Dominican police arrest US model

A Dominican judge ruled Monday that an American surf instructor and part-time model can be detained for a year without bail while prosecutors prepare a drug trafficking case against him.

Police say they arrested Rick Spelman of Thousand Oaks, California, on suspicion of drug trafficking on Oct. 18 when they found him with a kilogram (2.2 pounds) of genetically engineered marijuana while he was taking a bus to Cabarete, a tourist town where he has been giving surf lessons for several years between modeling jobs.

On Monday, Judge Jose Alejandro Vargas ruled that Spelman was a flight risk and can be detained for 12 months in a Dominican jail. The 31-year-old suspect is being held at a lockup where roughly 5,500 men are held in a facility built for 1,200 inmates.

No charges have been filed in the case, but the Dominican legal system allows for preventive detention while a case is under investigation. Human rights groups have long said the provision is abused and thousands of people are held without charge for extended periods.
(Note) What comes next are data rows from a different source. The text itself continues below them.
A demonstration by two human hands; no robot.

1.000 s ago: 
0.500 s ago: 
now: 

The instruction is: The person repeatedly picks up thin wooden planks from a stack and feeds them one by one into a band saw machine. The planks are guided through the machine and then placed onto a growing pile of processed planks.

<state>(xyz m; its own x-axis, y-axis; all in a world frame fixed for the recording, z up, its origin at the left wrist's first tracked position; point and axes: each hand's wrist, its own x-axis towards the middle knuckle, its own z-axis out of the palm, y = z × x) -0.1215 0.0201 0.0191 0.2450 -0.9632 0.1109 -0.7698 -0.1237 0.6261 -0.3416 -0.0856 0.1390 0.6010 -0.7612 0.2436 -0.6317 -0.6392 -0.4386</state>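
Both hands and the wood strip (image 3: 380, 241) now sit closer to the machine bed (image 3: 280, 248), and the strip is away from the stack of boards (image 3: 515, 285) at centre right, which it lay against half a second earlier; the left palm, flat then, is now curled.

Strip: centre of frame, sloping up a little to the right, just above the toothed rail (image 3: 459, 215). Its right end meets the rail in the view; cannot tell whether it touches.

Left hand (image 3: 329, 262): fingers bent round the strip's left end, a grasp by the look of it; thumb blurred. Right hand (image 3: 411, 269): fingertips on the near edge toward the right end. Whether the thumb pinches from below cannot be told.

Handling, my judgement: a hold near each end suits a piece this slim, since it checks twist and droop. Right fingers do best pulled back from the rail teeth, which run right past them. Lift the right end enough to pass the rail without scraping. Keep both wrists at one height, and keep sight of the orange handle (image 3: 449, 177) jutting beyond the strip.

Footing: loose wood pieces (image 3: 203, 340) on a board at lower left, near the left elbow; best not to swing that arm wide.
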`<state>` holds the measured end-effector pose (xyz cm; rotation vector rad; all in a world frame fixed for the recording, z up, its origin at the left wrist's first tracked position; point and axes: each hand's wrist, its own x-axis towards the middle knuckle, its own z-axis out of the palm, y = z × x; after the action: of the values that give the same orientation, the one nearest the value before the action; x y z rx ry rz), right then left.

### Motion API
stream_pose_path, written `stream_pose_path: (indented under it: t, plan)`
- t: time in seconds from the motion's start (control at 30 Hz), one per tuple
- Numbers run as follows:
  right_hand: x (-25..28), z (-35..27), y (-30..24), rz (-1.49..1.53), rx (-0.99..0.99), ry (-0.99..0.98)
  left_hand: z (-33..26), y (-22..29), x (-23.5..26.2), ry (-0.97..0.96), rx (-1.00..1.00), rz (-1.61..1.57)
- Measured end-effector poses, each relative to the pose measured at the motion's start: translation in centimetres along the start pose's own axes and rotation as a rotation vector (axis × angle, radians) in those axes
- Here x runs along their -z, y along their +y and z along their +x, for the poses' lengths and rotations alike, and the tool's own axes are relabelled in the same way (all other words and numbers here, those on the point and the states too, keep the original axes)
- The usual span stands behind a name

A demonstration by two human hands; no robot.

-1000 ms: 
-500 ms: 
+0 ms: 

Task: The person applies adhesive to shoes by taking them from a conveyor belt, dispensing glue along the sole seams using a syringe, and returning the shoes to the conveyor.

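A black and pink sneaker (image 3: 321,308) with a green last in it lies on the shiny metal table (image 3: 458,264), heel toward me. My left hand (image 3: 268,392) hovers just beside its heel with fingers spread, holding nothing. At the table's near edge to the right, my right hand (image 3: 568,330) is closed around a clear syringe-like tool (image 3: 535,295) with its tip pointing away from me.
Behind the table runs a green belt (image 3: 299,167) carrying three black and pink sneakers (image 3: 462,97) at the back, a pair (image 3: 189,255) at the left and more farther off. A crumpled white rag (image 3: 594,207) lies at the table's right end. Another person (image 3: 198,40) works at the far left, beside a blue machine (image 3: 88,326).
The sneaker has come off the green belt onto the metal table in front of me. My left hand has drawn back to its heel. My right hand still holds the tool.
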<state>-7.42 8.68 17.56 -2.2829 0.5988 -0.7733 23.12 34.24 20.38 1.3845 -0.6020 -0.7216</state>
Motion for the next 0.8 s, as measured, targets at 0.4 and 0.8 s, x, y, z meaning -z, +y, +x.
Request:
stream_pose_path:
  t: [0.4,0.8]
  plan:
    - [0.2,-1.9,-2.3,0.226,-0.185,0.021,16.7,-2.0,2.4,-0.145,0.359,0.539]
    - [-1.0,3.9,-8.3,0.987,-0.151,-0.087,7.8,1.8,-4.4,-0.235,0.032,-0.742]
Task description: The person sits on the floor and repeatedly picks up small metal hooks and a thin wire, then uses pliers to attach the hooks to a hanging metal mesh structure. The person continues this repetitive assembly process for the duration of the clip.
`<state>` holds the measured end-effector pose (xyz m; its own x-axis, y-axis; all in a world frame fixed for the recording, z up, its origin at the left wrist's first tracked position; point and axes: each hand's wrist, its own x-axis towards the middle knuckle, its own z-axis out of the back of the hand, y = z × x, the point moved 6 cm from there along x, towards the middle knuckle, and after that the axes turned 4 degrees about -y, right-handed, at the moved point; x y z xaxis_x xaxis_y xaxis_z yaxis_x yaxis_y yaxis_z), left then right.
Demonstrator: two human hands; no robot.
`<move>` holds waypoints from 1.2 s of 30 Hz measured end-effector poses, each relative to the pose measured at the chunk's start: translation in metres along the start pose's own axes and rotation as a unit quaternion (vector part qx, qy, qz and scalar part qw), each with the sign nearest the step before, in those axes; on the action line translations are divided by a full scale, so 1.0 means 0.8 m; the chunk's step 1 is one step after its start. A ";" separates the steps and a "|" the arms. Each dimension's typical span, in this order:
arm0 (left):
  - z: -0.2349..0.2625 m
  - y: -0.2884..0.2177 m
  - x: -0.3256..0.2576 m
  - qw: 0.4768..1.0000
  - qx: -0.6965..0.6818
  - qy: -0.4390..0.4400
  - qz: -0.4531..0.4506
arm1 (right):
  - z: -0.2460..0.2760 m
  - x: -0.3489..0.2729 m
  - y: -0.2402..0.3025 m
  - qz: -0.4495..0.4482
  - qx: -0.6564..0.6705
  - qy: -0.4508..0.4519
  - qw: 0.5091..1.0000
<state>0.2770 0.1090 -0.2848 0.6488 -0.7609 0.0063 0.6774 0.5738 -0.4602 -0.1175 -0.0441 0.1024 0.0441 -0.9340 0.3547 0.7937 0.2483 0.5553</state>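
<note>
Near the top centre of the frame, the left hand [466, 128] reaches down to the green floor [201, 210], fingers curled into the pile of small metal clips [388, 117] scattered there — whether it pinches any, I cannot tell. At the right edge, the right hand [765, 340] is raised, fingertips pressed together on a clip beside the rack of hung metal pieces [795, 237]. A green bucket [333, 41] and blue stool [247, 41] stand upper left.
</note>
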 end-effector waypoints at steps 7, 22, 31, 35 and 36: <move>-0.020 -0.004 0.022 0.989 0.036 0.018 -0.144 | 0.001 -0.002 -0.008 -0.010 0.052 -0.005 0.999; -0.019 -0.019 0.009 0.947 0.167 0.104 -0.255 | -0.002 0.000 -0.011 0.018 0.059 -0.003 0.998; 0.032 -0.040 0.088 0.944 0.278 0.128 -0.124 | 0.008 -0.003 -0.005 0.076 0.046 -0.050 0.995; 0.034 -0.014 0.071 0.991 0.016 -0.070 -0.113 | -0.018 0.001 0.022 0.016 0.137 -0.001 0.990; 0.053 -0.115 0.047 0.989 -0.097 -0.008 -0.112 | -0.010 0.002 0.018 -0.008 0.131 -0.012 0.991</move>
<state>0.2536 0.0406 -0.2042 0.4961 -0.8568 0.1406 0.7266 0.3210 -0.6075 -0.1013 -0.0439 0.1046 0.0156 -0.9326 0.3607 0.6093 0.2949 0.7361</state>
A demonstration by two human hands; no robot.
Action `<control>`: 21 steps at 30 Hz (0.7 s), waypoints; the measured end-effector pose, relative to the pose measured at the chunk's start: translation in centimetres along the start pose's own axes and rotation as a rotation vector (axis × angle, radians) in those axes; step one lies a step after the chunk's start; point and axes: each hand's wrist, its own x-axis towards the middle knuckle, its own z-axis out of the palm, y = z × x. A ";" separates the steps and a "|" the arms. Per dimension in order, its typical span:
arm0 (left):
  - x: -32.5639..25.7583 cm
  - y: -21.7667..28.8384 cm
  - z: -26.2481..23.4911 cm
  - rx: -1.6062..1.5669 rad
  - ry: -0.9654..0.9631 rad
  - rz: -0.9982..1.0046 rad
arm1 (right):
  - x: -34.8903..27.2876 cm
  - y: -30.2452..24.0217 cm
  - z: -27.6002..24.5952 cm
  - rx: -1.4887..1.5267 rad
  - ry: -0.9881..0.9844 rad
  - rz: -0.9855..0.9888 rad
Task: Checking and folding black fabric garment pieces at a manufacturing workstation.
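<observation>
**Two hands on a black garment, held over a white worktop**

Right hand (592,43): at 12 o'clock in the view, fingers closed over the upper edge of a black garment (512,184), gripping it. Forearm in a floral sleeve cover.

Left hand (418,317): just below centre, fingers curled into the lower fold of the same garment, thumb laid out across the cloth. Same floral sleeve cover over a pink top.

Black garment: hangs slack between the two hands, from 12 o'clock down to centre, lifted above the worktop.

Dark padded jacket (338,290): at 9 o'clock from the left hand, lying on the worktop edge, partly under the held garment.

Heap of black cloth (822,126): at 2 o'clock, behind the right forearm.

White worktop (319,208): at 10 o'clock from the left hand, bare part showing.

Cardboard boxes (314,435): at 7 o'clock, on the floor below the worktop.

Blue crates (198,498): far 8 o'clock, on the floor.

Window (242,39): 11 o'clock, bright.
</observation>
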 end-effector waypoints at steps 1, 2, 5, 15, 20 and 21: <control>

In his first appearance before a judge last week, Spelman said the marijuana was soley for his own consumption.

Defense lawyer Manuela Ramirez said Spelman's legal team intends to argue that cultural criteria must be taken into account since California voters legalized marijuana for medicinal purposes in 1996. They intend to argue that the California native had no idea that marijuana was illegal in the Dominican Republic, Ramirez said.

Ramirez also said they will try to get the judge's order overruled so Spelman can be granted bail or at least transferred to a less crowded jail.

But National Drug Control Agency spokesman Roberto Lebron said the transgenic marijuana that Spelman was allegedly caught with has never been seen by anti-drug agents on the island before.

Lebron alleged that Spelman smuggled the marijuana from the U.S. mainland to sell it to tourists who flock to Cabarete's surfing beaches.

Dominican authorities are investigating if Spelman might be linked to a drug smuggling network. If convicted of drug trafficking, he faces up to 30 years in a Dominican prison.

A spokesman for the U.S. Embassy in Santo Domingo said staff are in contact with Spelman's relatives but would not provide further details.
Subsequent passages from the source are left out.